This has led to some in the
market to consider the VOS more of a
buying protocol than a standard.
Gia Schneider, vice president for
energy trading and marketing at
Credit Suisse in New York, says the
VOS was initially intended to provide
a counter to some of the confusion
around offset quality at the time. “We
are really focused on helping to further
ongoing dialogue between some
of the standards, to bring those standards
to a robust level of additionality,”
she says.The concept of additionality
– whether an emission reduction
project goes beyond business as usual
and thus deserves to be rewarded
with tradable carbon credits – is one
of the most troublesome issues in the
market.
A number of other niche and
emerging standards exist.The Climate
Community and Biodiversity Alliance
(CCBA), a group of NGOs and companies,
brought out a standard in 2005
focused on forestry and land-use projects.
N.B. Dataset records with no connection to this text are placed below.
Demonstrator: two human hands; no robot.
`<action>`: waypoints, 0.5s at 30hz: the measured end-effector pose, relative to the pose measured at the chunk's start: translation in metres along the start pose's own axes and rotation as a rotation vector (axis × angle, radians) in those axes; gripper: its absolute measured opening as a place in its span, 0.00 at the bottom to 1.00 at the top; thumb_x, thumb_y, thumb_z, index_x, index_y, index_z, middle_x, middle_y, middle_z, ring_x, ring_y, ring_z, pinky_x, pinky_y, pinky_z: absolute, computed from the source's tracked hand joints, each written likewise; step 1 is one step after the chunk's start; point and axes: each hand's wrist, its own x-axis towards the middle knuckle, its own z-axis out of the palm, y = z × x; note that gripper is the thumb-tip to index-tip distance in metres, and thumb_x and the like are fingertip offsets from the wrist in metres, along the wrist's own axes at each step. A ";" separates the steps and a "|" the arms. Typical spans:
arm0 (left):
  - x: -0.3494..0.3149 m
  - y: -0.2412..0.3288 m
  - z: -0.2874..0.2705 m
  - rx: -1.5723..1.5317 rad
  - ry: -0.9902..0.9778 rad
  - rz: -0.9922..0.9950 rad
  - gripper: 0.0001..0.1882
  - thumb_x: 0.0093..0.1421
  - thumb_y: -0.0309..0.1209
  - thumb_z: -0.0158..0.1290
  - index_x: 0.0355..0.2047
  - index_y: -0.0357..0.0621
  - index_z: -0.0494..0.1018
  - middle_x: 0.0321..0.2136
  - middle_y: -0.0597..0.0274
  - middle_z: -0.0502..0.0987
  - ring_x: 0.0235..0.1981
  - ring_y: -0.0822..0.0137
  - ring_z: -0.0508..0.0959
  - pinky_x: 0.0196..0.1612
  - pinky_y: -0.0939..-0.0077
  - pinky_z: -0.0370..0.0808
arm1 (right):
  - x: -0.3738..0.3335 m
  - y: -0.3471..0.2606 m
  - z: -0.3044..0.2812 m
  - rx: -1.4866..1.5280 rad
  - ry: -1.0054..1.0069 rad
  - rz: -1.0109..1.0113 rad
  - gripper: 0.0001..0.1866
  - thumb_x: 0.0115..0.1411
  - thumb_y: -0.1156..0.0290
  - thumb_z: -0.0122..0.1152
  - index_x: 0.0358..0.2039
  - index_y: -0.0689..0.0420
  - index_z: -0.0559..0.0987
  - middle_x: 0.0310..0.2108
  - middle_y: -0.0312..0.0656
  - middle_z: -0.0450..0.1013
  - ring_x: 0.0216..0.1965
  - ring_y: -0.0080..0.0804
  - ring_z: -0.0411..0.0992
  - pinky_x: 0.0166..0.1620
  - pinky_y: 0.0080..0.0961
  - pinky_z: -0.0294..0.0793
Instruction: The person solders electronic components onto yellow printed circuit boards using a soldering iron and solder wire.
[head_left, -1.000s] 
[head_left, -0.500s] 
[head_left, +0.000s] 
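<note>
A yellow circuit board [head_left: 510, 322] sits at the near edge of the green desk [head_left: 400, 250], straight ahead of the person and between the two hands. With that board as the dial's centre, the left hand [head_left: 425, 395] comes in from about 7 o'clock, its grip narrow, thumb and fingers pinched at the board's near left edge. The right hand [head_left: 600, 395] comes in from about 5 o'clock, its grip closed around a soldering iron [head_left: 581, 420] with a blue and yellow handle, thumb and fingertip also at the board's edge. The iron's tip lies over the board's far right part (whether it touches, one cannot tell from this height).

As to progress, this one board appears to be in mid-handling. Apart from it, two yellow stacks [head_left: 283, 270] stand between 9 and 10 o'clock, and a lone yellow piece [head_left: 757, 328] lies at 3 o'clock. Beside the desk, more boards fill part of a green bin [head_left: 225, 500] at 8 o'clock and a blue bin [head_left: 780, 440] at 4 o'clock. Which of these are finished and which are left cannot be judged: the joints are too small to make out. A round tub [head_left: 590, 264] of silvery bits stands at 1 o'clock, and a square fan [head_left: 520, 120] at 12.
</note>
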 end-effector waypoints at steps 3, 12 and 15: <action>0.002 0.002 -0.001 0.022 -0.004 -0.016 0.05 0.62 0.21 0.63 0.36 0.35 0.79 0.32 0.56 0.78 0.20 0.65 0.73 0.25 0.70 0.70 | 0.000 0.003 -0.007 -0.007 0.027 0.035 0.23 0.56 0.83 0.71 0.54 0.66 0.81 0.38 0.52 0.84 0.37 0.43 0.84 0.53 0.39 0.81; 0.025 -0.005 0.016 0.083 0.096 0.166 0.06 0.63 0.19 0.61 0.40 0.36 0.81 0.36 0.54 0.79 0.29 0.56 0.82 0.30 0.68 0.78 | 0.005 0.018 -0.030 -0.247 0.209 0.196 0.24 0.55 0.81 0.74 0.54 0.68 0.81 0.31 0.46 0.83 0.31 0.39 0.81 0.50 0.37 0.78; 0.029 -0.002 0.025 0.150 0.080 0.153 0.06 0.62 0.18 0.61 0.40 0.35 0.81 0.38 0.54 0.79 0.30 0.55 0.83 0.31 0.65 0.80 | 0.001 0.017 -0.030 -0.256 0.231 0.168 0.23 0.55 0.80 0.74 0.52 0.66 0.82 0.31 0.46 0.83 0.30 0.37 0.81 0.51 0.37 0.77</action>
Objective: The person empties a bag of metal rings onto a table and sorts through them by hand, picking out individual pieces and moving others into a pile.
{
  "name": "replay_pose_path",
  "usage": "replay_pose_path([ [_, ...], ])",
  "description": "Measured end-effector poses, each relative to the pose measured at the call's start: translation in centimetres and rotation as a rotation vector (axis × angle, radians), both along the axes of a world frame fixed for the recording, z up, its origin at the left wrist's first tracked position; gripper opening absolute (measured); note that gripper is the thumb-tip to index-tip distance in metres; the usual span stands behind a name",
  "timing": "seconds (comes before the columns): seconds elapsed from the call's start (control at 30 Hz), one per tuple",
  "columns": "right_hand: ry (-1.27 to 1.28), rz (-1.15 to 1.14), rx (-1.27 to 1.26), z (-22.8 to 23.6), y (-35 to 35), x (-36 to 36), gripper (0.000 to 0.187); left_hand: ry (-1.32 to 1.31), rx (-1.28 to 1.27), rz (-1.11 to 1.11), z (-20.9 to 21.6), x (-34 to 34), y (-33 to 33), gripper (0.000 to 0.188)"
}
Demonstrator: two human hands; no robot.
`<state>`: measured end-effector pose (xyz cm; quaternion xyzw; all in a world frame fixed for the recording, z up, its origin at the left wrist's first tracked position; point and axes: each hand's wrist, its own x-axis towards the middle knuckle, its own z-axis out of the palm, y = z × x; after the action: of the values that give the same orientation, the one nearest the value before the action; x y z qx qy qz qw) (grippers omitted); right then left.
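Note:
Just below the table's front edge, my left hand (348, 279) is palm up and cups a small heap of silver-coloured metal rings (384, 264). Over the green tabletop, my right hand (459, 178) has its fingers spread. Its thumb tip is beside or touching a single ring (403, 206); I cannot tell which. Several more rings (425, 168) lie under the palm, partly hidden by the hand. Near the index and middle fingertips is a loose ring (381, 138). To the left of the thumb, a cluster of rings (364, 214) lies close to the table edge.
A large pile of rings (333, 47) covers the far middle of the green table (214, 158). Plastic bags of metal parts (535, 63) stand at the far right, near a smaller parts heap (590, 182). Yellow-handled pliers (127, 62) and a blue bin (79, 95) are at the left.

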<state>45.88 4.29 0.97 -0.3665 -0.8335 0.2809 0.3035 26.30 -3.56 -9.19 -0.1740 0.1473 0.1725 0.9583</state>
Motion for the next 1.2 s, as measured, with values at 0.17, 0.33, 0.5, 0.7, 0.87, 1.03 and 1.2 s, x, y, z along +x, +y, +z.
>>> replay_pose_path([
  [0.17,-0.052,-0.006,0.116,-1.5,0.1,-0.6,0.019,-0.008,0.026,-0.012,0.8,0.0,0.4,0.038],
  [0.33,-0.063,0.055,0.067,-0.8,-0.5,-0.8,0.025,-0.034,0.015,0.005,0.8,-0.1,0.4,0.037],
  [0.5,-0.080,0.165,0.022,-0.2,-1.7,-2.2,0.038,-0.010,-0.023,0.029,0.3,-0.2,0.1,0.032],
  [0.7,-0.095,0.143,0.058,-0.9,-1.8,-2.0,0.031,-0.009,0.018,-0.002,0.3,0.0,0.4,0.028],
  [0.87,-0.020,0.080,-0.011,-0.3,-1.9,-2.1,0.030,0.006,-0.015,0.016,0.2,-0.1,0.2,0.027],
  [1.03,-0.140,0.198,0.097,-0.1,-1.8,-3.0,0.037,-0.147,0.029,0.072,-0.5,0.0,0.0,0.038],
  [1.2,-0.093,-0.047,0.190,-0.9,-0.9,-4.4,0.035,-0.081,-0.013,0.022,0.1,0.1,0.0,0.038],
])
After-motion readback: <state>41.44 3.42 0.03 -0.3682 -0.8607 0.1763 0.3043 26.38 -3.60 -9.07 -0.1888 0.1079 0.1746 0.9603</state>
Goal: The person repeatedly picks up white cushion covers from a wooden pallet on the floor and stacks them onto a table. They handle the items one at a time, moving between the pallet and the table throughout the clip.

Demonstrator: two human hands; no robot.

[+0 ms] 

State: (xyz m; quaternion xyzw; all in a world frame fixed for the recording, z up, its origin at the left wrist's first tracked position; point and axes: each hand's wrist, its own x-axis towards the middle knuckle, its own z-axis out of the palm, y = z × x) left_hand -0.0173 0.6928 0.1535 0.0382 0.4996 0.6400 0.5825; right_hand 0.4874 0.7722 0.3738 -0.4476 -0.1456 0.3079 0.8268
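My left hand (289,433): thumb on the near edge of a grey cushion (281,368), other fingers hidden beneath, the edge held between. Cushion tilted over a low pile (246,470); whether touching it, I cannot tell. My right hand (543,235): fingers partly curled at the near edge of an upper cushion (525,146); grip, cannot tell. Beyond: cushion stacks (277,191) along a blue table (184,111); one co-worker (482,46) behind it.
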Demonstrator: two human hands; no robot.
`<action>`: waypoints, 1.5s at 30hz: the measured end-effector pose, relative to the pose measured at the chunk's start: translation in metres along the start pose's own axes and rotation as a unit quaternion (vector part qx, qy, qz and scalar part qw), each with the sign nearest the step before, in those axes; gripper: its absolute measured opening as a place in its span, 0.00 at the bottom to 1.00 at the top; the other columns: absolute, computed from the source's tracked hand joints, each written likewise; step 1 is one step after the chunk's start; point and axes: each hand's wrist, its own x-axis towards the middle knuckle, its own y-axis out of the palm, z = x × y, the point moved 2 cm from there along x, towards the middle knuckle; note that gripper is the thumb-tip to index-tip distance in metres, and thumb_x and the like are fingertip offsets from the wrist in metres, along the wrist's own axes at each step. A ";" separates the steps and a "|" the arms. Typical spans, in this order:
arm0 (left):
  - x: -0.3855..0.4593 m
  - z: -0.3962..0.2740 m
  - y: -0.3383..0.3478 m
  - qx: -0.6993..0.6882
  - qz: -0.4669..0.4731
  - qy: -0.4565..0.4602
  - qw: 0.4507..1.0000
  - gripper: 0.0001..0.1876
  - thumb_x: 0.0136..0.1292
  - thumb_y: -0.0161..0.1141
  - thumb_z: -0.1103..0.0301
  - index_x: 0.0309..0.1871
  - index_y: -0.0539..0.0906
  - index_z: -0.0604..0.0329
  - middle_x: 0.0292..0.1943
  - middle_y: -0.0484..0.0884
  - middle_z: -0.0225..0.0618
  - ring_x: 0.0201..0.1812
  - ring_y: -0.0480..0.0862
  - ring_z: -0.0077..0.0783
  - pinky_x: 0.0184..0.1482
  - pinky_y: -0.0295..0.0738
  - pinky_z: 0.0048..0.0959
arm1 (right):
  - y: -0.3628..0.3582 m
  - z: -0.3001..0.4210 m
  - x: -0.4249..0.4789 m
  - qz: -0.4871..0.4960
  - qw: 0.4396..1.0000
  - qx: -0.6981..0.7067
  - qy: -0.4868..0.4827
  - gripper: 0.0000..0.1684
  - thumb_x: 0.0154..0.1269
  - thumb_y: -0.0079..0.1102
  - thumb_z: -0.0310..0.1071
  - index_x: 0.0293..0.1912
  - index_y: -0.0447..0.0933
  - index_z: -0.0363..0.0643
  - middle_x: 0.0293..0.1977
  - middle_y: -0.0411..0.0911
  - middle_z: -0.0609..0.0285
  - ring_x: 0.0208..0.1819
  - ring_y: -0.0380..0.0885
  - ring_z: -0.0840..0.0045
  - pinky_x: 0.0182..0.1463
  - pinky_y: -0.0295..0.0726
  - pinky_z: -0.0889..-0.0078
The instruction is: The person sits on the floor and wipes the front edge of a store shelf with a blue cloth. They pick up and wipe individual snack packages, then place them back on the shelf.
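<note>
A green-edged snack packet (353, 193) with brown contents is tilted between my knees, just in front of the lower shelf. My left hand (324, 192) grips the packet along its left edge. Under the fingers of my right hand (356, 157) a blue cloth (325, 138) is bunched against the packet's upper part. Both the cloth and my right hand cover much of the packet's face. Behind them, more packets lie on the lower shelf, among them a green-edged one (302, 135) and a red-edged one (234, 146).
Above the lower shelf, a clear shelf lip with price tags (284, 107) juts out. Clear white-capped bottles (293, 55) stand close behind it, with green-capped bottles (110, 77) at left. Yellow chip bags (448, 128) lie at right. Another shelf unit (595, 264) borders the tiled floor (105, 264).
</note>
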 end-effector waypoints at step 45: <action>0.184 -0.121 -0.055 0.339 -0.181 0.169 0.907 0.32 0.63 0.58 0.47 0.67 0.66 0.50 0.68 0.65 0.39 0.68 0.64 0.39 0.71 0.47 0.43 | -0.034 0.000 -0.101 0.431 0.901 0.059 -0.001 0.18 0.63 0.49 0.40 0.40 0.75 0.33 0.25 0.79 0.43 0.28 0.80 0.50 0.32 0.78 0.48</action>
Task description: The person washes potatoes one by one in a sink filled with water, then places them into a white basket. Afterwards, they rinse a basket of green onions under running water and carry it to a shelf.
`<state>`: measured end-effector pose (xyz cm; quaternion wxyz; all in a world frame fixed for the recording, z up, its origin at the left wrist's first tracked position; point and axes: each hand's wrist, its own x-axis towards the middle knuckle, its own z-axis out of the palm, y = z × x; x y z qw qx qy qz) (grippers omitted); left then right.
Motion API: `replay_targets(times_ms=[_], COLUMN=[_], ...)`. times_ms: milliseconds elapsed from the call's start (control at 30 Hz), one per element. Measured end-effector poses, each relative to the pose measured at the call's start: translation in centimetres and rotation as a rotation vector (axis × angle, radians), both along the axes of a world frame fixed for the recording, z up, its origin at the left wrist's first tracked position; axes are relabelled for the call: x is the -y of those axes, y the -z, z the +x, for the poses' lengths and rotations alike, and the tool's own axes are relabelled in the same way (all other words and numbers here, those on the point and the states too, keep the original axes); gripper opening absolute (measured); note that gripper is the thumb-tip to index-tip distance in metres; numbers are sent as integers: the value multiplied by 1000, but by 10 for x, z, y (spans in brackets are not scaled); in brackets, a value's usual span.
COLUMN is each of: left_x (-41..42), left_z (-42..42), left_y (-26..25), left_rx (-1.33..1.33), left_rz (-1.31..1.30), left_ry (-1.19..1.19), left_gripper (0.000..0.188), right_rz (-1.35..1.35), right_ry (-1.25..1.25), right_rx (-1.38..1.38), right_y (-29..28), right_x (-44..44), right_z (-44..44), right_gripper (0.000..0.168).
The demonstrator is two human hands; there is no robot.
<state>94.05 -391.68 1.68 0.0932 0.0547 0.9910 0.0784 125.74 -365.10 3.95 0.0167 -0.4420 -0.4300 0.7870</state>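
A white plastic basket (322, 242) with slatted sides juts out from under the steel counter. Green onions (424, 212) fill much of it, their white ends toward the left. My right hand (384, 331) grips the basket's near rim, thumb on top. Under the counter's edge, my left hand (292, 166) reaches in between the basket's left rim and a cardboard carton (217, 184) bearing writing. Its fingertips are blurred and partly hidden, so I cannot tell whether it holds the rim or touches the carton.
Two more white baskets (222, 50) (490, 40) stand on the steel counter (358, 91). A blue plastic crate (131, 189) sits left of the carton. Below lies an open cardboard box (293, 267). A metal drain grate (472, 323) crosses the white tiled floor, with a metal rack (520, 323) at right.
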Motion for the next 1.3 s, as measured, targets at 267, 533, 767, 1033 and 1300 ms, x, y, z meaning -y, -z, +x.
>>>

It aims to ensure such projects
have a positive impact on local communities
and biodiversity while reducing
greenhouse gases. The first two
projects were approved last year and a
further five are in the pipeline.
On similar lines to the Gold
Standard, Brazil’s Instituto Ecológica
has developed its Social Carbon
methodology, which emphasises sustainable
development and transparency.
Other standards commonly
cited by US
market participants
include the Green-e
Climate Standard. San Francisco-based
Green-e, an offshoot of the Center for
Resource Solutions, is best known for
its standard on renewable energy certificates.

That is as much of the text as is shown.